02 June 2022

Kineruku dari Masa yang Telah Lalu

Sebenarnya belum terlalu lama lewat, tapi waktu sering membuat saya lupa. Entah tahun berapa saya mulai mengunjungi Rumah Buku di Hegarmanah 52. Tempat baca yang hening, bersih, dan kiwari berganti nama menjadi Kineruku. 

Jika Semakbelukar membubarkan diri dan menghancurkan alat-alat musiknya pada 2013, maka saya menjadi anggota Kineruku beberapa tahun sebelumnya. Kini kartu anggotanya telah hilang.

Ihwal perubahan nama, jika tak silap, dimulai dari hadirnya gerai Gramedia di Supratman yang diberi nama Rumah Buku. Mereka barangkali hendak caper karena kawan-kawan tahu sendiri, di Supratman telah lebih dulu hadir Togamas yang selalu kasih potongan harga. Nah, Rumah Buku-nya Gramedia ini juga memberikan diskon meski tak sebesar Togamas. Mungkin untuk menghindari kebingungan calon pengunjung, maka Rumah Buku di Hegarmanah mengalah, mengganti namanya menjadi Kineruku.

Sekarang dua toko buku di Supratman itu tak bisa lagi diandalkan. Rumah Buku sudah tidak ada, gerai itu hanya jadi gerai Gramedia biasa yang tentu saja langka potongan harga. Sementara Togamas semakin memperkecil diskon. Kini rata-rata potongan harganya hanya 5 sampai 10 persen.

Oke, lupakan mereka. Kita kembali ke Hegarmanah.

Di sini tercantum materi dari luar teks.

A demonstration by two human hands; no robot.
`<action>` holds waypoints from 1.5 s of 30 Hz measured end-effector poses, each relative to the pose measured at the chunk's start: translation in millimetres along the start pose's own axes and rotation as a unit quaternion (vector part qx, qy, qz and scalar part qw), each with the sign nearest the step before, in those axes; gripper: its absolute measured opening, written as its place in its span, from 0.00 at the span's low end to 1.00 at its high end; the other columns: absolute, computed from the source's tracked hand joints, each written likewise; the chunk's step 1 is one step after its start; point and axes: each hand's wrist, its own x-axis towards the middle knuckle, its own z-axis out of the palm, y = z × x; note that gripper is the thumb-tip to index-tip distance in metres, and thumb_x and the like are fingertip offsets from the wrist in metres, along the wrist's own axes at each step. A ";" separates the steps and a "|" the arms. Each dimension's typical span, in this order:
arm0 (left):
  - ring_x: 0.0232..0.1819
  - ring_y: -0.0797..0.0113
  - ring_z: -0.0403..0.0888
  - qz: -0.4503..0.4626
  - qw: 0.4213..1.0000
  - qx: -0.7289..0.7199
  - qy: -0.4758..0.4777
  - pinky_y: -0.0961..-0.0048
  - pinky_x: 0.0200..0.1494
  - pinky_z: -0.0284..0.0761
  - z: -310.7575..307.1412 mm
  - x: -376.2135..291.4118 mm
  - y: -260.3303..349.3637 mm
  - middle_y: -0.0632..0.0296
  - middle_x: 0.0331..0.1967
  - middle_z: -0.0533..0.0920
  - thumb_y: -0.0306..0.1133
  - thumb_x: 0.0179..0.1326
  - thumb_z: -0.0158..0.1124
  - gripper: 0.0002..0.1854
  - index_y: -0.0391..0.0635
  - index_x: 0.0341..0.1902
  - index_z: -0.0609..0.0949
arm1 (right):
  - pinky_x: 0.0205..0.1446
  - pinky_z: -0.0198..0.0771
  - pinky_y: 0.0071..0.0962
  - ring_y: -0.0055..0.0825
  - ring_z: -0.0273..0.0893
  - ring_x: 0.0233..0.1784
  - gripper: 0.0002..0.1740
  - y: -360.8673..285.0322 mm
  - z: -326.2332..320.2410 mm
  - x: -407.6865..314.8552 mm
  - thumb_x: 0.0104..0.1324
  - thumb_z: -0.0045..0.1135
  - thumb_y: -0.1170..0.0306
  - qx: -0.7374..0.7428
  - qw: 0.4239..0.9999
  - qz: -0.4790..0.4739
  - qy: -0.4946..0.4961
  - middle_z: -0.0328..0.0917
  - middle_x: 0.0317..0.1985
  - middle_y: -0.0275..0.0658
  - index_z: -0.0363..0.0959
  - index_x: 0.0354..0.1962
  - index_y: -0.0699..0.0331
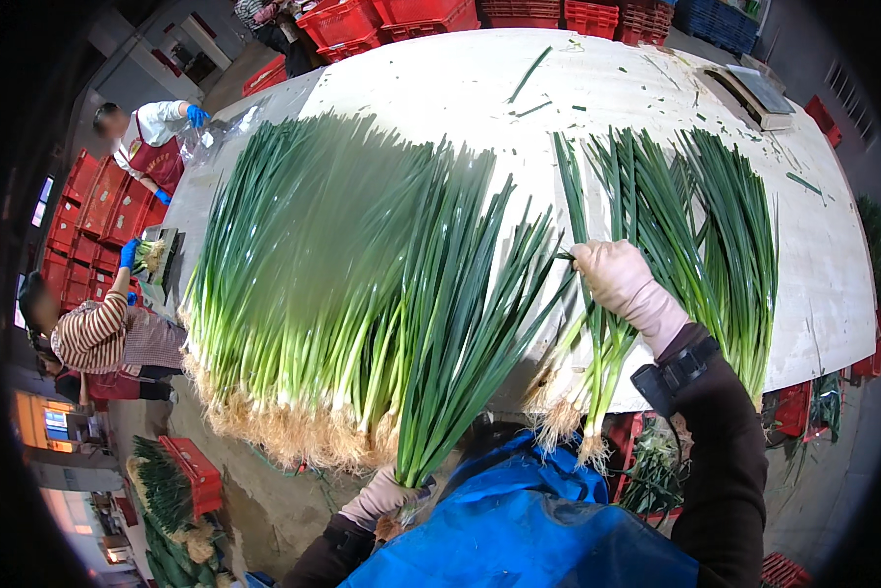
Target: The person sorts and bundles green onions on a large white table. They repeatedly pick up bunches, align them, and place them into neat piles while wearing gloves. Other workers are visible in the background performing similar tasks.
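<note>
My left hand (385, 494), in a pale glove, is closed around the lower stems of a bunch of green onions (459, 345) at the table's near edge. Above the table my right hand (617, 275), gloved too, pinches leaf tips at the right side of that bunch. A wide row of green onions (300, 294) lies to the left, roots hanging over the near edge. Under and beside my right wrist rest looser green onions (602, 353), and a further pile (734, 242) lies on the right. A blurred patch covers part of the left row.
The white table (440, 81) carries leaf scraps and a box-like object (749, 95) at far right. Two people in aprons, one striped-sleeved (102, 331) and one white-sleeved (153, 140), stand at left. Red crates (411, 15) line the far side; another (190, 474) stands on the floor at lower left.
</note>
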 end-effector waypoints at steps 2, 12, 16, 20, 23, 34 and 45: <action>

Dari bundaran menuju Hegarmanah di sisi Setiabudi, dulu ada angkot berwarna biru yang semenjana dan jarang berpenumpang. Saya sempat naik sekali dan harus menunggu lama sebelum meluncur ke atas, ke arah Kineruku. Angkot ini tak melewati Kineruku, tapi menuju arah berbeda saat melintasi sebuah taman di seberang kantor Telkom. Nah, di taman inilah saya turun dan melanjutkan perjalanan dengan berjalan kaki.

Pernah sekali waktu, karena angkot tak jua muncul, saya jalan kaki dari pangkalannya menuju Kineruku. Lumayan capek karena belum sarapan dan jalan menanjak. Di sisi taman dekat kantor Telkom, saya berhenti: jajan mie ayam.

Dekat penjual mie ayam terdapat warung nasi kecil yang sangat sederhana. Tiba-tiba datang penjual gulali, camilan untuk anak-anak sejenis permen yang biasa dibentuk menyeruapi ayam. Penjualnya makan di warung nasi, lauknya hanya sepotong tahu dan kuah sayur. Ketika selesai dia hanya membayar 3.000 rupiah. Hati saya mencelos.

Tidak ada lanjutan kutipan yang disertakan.